Google Play makes you jump through a bunch of hoops to ship an oversized APK,
and the tools they provide are totally inadequate. (For example, see this
years-old bug affecting expansion files:
[https://code.google.com/p/android/issues/detail?id=61344](https://code.google.com/p/android/issues/detail?id=61344))

Raising the basic size limit to 100MB doesn't fix any of the underlying
problems. In fact it may make things slightly worse for users, because some
developers who would otherwise have been forced to ship variant APKs or an
expansion file (more work for the developers, but easier to download for
users) will now just ship a single bloated APK instead.

When you get an app update, why do you still have to download the whole thing?
Why not a binary delta? For that matter, why can't the _developer_ upload a
binary delta to the store?
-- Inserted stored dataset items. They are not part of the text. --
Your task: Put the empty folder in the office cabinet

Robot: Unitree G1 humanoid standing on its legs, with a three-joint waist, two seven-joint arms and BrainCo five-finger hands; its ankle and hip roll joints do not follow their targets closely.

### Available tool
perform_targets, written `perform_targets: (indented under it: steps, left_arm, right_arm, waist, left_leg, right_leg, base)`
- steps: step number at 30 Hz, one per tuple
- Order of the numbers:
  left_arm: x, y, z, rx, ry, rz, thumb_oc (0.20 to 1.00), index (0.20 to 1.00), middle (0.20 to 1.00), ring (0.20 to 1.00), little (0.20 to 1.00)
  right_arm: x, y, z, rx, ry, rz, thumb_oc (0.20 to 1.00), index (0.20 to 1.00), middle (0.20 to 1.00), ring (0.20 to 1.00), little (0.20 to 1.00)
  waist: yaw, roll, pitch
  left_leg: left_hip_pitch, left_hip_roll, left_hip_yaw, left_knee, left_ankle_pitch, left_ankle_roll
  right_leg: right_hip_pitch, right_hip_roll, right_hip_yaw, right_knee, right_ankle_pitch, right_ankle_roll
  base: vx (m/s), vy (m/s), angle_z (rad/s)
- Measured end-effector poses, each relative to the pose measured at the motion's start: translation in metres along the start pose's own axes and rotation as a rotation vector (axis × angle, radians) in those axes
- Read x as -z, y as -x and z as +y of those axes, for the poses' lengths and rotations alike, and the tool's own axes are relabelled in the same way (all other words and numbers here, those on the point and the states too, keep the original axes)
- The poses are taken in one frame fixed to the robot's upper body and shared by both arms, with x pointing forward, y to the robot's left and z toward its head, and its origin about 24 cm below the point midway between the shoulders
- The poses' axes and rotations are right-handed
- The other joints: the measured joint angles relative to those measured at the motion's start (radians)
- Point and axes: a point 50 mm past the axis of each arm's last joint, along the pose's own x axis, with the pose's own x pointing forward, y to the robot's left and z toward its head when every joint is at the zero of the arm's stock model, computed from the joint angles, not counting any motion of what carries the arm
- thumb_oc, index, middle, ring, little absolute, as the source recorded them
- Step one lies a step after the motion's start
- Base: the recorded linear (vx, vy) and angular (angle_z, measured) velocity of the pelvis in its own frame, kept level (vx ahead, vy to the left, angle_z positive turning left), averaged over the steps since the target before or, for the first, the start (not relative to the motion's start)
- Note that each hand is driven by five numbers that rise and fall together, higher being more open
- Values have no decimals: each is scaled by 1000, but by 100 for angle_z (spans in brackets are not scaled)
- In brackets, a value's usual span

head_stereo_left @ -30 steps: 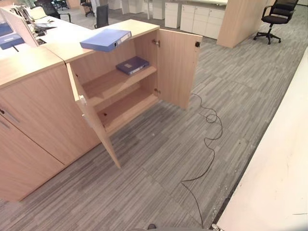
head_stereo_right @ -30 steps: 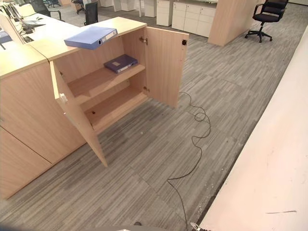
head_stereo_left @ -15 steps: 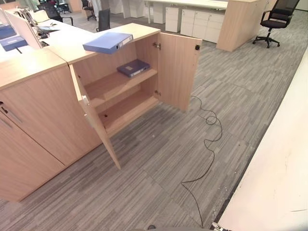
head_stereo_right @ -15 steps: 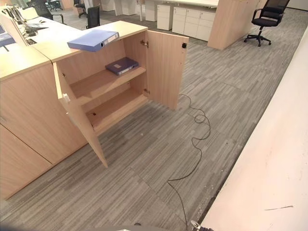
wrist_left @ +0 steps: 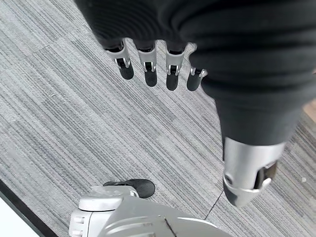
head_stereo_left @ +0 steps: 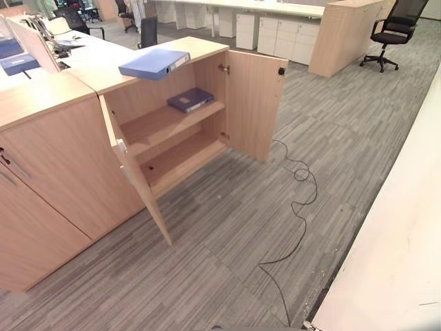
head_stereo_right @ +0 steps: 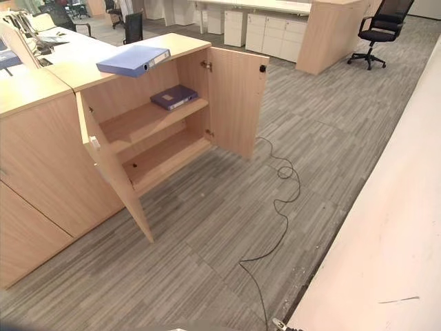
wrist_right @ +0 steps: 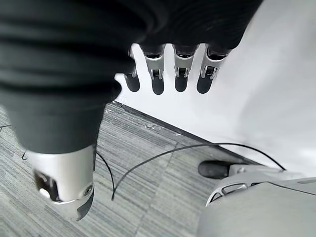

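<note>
- Nearest: the left hand (wrist_left: 148, 29) hangs at the robot's side above the grey carpet (head_stereo_left: 275, 227), fingers (wrist_left: 150, 74) straight and relaxed, holding nothing.
- The right hand (wrist_right: 168, 29) hangs likewise, fingers (wrist_right: 180, 79) loose and empty, beside a white wall (head_stereo_right: 386, 234).
- Middle distance: the office cabinet (head_stereo_left: 176, 127) stands with both doors swung open. The left door (head_stereo_left: 134, 172) juts out toward the robot; the right door (head_stereo_left: 256, 103) stands open on the far side.
- Inside, a dark blue book (head_stereo_left: 190, 99) lies flat on the upper shelf (head_stereo_left: 155, 124). The lower shelf (head_stereo_left: 176, 158) is bare.
- Farther: the blue folder (head_stereo_left: 154, 61) lies flat on the desk (head_stereo_left: 96, 65) above the opening, one end overhanging the front edge.
- Task judged not yet begun; robot well apart from the folder.
- Risks, as judgement: the approach could clip the protruding left door; a nudge at the overhanging end could tip the folder to the floor; on the upper shelf it may bump the book.
- Beyond: a black office chair (head_stereo_left: 390, 34), white drawer units (head_stereo_left: 289, 31).
</note>
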Motion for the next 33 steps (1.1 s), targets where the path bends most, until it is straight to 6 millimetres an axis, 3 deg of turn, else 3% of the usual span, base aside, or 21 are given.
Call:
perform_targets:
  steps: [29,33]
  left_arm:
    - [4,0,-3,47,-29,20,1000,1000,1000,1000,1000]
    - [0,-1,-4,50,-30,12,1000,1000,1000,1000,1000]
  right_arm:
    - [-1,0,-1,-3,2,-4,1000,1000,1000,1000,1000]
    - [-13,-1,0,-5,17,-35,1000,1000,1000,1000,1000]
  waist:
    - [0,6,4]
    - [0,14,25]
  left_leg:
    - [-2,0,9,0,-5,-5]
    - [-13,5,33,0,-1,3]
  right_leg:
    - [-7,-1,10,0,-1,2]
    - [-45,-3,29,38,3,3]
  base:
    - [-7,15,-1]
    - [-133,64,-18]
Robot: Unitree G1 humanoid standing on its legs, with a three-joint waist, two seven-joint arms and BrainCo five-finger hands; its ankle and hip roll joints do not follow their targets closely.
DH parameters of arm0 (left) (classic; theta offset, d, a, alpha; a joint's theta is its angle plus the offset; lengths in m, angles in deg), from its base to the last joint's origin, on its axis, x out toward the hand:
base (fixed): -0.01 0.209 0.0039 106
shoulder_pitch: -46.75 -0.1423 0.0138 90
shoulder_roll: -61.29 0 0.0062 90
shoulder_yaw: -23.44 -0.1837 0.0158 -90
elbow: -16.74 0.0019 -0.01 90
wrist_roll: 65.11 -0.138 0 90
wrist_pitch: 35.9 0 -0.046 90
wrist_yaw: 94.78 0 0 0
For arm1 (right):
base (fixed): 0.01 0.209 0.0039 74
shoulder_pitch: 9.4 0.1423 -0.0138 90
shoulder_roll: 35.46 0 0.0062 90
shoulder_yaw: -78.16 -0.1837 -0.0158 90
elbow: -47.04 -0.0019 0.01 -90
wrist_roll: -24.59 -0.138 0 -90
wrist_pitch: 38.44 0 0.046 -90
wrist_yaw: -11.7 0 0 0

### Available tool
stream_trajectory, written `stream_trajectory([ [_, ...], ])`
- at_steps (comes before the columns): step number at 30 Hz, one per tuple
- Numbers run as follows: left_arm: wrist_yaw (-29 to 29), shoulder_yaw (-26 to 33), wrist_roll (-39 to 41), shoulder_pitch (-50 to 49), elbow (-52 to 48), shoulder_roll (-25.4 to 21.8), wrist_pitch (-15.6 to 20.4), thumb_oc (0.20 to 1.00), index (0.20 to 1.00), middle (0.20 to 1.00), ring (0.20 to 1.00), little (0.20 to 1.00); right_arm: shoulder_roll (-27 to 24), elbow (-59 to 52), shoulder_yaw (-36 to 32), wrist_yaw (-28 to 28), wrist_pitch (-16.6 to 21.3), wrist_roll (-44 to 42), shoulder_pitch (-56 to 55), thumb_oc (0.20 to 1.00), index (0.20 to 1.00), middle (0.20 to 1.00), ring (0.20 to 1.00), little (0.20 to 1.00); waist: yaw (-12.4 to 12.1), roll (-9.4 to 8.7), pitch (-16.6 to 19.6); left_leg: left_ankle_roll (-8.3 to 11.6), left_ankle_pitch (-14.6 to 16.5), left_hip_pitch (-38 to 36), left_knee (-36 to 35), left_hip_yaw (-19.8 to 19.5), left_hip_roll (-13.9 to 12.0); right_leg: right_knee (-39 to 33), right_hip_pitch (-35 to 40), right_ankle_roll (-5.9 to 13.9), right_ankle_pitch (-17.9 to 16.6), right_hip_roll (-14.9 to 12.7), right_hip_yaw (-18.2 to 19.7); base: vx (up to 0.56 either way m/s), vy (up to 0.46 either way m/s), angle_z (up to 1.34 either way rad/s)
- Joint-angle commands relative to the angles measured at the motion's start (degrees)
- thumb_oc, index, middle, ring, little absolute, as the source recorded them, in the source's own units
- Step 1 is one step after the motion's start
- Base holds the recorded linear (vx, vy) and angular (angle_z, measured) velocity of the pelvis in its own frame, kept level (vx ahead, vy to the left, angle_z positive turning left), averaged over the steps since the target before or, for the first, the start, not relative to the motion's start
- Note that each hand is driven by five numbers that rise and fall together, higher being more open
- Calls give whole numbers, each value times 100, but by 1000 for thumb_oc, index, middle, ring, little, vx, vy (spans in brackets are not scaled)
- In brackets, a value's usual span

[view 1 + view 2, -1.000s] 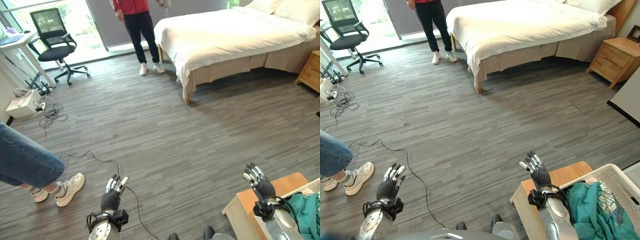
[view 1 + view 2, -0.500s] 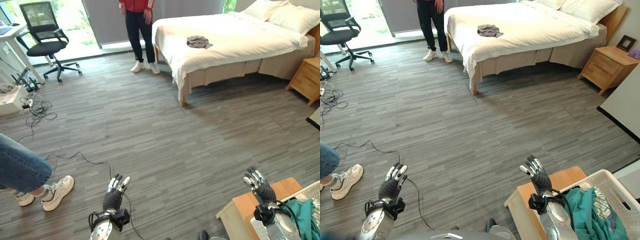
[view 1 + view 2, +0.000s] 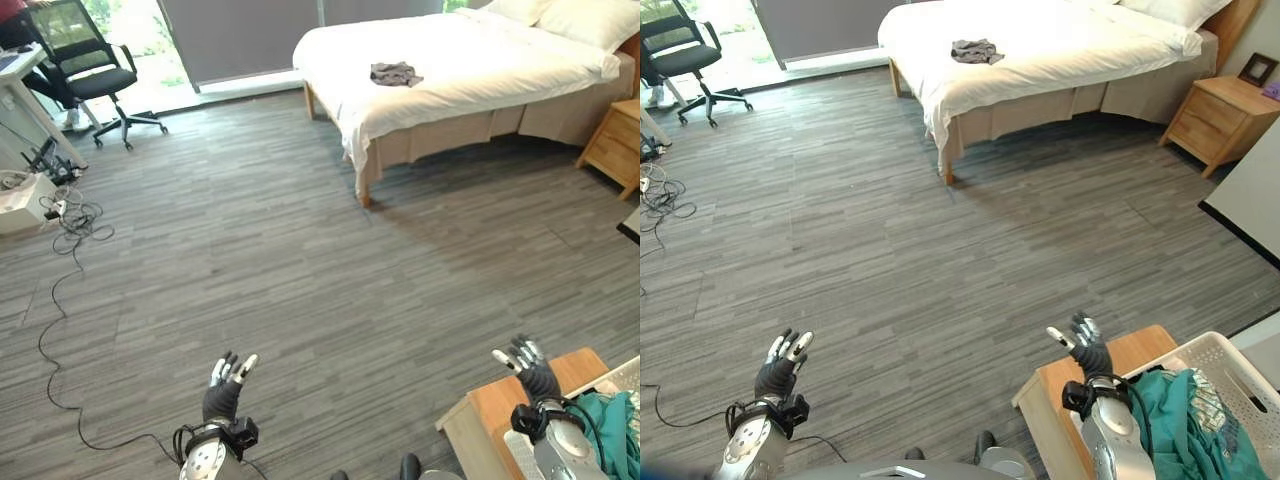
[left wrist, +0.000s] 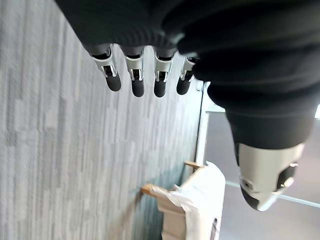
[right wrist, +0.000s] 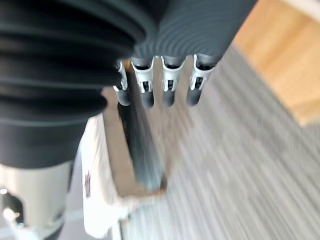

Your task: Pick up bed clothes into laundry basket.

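A crumpled grey garment (image 3: 396, 73) lies on the white bed (image 3: 470, 70) at the far side of the room. A white laundry basket (image 3: 1228, 362) stands at my lower right on a low wooden table (image 3: 1135, 352), with teal clothes (image 3: 1185, 410) in it. My left hand (image 3: 224, 389) hangs open low at the left over the floor, holding nothing. My right hand (image 3: 532, 369) is open above the wooden table, next to the basket, fingers straight and empty. Both hands are far from the bed.
A wooden nightstand (image 3: 1220, 110) stands right of the bed. An office chair (image 3: 85, 75) and a desk (image 3: 25, 95) are at the far left, with cables (image 3: 75, 215) and a white box (image 3: 25, 205) on the floor there. Grey plank floor (image 3: 280, 250) stretches between me and the bed.
The view has shifted. The person in jeans at my left and the person by the bed have gone from view. Both hands stay open and low.
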State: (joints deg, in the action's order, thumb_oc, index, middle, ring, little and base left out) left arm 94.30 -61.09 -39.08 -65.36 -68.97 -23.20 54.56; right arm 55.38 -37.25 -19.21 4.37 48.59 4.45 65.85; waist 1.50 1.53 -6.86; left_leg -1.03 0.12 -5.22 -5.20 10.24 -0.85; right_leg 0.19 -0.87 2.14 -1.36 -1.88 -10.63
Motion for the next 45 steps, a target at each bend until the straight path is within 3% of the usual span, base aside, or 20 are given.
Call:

The Play Store holds golden copies of each version
of the APK, after all. Instead, we have the clunky expansion file system, and
each developer has to do the work.

When shipping variant APKs to different phone sizes / architectures / etc, why
does the developer have to build and upload each APK separately? Why can't the
Play Store just do the "app slicing" automatically? In most cases it already
has all the information it needs.

I realise that all this stuff is hard work, and my complaints really boil down
to "Google should do all that hard work for me". But they have thousands of
engineers working on Android and Google Play, so I don't think it's too
unreasonable.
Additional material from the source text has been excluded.